Phillips has also seen a lot of well-known artists ditch their labels and set up their own deals with release new albums. And he said he is still confident artists will make money in a streaming-centric universe: “We will eventually get to an economic place where it’s possible to be profitable … The amount of money you get per stream will drop, but the amount of people listening will go up, especially worldwide.”
He said corporate sponsorship will also supplement income, as music industry professionals work to link “brands to bands” and book acts at festivals sponsored by corporations.
Phillips also pointed to labels’ refusal to cut a deal with Napster at the turn of the century as a mistake it will continue to pay for as well as a sign of its failure to have an eye on the future of the music industry: “The labels made a mistake not doing a deal with the original Napster … I think they should’ve realized this was another revolution. They should have threatened to shut it down, and did, but offering to make a deal might have made more sense. Since then, they’ve lost control of their distribution, and they’ve been trying to get it back ever since. The album era is over, but I think that’s good for everybody. The artists don’t have to write 12 or 13 great songs; they only have to write two or three.”
Major Labels Calling out Pandora
On April 17, the three major labels Sony, Universal and Warner Music, plus ABKCO, the indie label in control of many early Rolling Stones songs filed a lawsuit in Manhattan’s New York State Supreme Court, alleging Pandora violated the state’s common-law copyright protections by illegally using recordings of songs recorded before 1972.
The New York Times reported, the recent lawsuit joins a series of cases filed in 2013 against Sirius XM Radio, which point out that recordings made prior to February 15, 1972 are not protected by federal copyright law and may not be receiving millions of dollars in estimated royalty revenue.
The four labels are saying Pandora is playing old songs without paying for licenses. The band the Turtles, known best for the song “Happy Together” were the first to act in the original Sirius XM suits, filing a $100 million class-action suit. The labels followed and are arguing that even though songs before 1972 are technically not protected by copyright, Pandora should still have to get permission to use them. The suit includes songs from the 1940s to the early ’70s by artists including the Beatles, Hank Williams, Aretha Franklin, Bob Dylan, James Brown and the Rolling Stones.

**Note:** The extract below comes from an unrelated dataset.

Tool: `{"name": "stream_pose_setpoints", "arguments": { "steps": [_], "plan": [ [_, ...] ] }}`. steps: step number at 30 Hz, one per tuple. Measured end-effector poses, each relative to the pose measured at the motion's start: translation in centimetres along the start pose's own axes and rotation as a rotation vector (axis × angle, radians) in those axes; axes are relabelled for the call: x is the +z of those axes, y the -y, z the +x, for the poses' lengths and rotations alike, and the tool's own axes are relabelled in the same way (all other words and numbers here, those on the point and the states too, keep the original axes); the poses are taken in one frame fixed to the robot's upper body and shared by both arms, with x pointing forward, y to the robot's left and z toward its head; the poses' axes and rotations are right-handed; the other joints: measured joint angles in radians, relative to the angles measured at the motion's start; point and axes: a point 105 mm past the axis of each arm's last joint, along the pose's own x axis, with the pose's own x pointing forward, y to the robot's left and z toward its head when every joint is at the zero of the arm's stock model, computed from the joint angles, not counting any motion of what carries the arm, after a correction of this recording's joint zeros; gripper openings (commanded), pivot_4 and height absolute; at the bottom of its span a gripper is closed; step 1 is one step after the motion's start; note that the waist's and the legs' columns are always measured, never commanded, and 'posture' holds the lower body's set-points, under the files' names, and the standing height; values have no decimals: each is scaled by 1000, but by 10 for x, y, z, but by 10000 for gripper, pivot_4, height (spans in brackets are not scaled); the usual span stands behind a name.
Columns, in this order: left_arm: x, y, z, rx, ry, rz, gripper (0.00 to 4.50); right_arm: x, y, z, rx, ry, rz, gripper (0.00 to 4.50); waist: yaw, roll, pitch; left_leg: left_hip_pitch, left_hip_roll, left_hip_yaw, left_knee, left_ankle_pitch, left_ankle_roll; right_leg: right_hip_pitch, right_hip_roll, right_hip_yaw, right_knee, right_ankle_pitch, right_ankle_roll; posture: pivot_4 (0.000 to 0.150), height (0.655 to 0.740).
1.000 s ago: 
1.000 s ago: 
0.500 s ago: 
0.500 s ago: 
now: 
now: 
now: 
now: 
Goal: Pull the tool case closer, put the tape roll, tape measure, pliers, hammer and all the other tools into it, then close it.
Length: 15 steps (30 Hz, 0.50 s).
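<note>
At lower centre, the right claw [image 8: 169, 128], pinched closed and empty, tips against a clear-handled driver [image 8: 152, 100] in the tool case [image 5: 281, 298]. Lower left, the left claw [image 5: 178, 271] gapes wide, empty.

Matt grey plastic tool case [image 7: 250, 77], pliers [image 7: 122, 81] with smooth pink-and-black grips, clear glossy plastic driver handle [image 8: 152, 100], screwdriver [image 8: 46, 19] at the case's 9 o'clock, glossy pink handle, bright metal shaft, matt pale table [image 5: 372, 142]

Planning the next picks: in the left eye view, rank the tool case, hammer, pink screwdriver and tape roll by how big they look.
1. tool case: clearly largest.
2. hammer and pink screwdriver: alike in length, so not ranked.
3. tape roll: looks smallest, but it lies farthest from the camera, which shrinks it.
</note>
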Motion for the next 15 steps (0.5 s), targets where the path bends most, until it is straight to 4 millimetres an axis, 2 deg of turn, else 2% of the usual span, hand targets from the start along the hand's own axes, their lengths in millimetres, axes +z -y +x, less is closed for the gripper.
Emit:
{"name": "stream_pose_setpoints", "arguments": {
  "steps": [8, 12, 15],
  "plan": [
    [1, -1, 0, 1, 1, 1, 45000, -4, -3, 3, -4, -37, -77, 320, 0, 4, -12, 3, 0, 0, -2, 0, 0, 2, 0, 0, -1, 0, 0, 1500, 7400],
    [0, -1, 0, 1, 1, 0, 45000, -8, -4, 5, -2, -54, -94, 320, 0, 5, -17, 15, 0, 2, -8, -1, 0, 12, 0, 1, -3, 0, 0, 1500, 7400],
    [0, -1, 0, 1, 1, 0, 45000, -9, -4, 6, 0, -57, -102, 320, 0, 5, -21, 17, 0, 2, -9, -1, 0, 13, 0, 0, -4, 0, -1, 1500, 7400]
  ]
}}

A statement from the labels read, “This case presents a classic attempt by Pandora to reap where it has not sown … Pandora appropriates plaintiffs’ valuable and unique property, violates New York law and engages in common law copyright infringement and misappropriation and unfair competition.”
Buddy Holly’s widow, María Elena Holly added, in a statement circulated by the Recording Industry Association of America (RIAA), the coordinator of the suit, “Just because Buddy and the other ’50s musicians recorded songs before 1972 doesn’t mean their songs have no value. These companies’ failure to pay the rock ’n’ roll pioneers is an injustice and it needs to change.”
A Pandora representative said the company was “confident in its legal position and looked forward to a quick resolution of the matter.”
Pandora has over 70 million active users, and Sirius XM has approximately 26 million subscribers. The two companies are two of the most popular listening services. Their royalty payments account for most of the $656 million in performance royalties collected by SoundExchange in 2013.